Habener first found the gene that codes for both glucagon — a protein that increases blood sugar concentrations — and GLP-1 in his lab at Massachusetts General Hospital in 1982. Alongside others, he later determined that gut cells release GLP-1 into the bloodstream after food is consumed, which subsequently helps the release of insulin from pancreatic beta cells.

Mojsov separately identified and then purified GLP-1 in its physiologically active state. In the 1990s, Knudsen — Novo Nordisk head of GLP-1 therapeutics — and her team built upon Habener and Mojsov’s work to develop treatments that fight diabetes and obesity. Scientists at Novo Nordisk then utilized Knudsen’s research to develop semaglutide, which was eventually released as Ozempic and Wegovy.

In an emailed statement to The Crimson, Habener wrote that it was “gratifying” to “see that these contributions are helping to alleviate diabetes and obesity-associated co-morbidities in people throughout the world.”
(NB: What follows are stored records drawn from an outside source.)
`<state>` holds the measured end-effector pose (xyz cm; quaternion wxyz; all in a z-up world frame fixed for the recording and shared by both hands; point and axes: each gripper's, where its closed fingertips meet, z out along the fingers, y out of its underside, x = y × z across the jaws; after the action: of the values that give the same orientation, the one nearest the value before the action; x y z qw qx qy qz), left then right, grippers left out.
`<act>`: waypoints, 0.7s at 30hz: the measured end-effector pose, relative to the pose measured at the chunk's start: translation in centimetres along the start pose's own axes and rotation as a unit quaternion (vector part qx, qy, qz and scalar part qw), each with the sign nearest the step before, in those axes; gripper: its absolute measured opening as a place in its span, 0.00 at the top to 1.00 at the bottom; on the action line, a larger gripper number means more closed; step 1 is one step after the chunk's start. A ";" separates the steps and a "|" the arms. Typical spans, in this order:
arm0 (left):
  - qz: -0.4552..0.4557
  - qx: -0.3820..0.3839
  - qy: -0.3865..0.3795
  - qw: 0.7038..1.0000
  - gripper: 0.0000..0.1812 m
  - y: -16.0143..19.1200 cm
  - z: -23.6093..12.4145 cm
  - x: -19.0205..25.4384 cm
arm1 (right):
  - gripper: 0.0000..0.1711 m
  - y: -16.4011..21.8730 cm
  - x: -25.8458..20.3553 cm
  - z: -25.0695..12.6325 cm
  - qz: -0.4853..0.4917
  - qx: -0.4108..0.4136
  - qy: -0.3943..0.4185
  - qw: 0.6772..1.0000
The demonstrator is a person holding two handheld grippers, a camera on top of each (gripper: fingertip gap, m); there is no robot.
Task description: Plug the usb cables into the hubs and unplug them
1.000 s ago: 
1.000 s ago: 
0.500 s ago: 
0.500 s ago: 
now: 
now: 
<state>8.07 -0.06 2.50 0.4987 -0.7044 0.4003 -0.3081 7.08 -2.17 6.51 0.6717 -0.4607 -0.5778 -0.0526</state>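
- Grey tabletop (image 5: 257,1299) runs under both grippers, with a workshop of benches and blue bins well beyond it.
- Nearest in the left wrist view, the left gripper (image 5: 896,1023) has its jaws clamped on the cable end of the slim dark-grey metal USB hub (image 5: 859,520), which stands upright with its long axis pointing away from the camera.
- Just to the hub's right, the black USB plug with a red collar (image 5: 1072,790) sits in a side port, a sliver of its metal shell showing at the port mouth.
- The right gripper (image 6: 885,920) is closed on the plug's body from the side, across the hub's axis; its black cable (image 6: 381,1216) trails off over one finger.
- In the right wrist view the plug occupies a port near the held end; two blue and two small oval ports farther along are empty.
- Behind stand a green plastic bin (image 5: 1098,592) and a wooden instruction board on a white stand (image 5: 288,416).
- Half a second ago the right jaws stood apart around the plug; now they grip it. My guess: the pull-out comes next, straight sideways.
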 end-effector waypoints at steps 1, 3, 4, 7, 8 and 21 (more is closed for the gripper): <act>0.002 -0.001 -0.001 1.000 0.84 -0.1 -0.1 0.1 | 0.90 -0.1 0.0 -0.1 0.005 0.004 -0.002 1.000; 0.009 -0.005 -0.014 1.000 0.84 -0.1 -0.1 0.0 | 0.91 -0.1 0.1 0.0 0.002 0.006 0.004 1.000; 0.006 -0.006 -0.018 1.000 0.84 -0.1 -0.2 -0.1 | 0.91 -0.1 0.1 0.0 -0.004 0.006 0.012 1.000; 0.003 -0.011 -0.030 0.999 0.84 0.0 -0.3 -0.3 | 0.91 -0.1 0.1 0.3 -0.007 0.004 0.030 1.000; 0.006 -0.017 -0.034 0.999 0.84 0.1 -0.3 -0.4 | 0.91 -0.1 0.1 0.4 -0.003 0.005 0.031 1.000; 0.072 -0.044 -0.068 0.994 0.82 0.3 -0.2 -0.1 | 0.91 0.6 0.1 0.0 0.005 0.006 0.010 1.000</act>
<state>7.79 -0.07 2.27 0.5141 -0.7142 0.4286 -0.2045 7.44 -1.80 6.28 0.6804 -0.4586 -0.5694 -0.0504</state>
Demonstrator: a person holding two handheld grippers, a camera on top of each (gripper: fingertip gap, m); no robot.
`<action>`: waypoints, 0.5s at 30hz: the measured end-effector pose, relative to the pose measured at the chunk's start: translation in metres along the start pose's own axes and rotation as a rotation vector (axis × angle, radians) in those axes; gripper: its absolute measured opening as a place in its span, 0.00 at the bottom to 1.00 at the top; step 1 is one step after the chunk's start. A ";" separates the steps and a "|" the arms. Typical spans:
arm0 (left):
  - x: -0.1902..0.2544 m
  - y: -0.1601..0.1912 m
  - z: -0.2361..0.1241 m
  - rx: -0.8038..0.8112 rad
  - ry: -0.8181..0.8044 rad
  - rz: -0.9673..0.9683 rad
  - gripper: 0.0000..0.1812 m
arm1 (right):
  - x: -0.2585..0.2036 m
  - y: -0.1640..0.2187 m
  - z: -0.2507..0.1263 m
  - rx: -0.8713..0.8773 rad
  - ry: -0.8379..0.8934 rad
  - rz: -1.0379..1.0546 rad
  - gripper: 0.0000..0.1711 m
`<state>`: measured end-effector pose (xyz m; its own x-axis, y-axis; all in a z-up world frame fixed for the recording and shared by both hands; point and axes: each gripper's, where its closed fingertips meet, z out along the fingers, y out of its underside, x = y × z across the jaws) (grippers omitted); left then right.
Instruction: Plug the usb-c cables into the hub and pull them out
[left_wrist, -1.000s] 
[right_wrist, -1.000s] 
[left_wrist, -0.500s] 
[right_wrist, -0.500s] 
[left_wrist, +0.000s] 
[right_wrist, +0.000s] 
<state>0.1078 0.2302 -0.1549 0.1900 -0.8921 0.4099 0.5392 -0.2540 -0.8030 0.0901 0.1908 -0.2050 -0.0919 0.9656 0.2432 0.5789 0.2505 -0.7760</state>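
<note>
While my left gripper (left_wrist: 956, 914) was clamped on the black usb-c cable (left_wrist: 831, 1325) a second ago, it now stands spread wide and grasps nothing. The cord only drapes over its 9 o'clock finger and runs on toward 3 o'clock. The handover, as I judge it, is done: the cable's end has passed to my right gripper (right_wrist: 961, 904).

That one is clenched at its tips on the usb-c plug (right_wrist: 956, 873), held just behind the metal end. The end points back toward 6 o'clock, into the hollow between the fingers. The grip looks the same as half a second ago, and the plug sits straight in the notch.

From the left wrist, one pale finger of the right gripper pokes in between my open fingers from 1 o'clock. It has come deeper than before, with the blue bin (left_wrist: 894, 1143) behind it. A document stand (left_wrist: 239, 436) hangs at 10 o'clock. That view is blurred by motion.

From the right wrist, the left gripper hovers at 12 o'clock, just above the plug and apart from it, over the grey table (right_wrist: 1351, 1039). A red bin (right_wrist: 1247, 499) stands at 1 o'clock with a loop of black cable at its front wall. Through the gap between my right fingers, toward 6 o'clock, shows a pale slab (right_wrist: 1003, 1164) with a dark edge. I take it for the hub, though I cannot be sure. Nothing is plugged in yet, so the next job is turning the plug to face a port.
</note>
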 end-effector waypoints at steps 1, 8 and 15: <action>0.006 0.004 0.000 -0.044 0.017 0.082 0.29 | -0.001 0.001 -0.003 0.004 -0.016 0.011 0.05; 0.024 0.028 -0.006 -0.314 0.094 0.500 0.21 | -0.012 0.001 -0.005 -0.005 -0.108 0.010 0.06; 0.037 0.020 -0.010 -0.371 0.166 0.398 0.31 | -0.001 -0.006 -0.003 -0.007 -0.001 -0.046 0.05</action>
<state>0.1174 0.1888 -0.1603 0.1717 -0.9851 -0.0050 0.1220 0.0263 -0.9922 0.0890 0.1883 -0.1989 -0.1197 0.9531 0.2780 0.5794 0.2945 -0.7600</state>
Habener added that in addition to lowering blood sugar levels and promoting weight loss, GLP-1 receptor antagonists can have a slew of other health benefits, including reducing the risk of heart attacks, stroke, and death in non-diabetic patients with cardiovascular disease. The drugs could also be effective in treating inflammatory disorders, addictions, and depression.

“It seems that GLP-1 might become a ‘Miracle Drug,’” Habener wrote.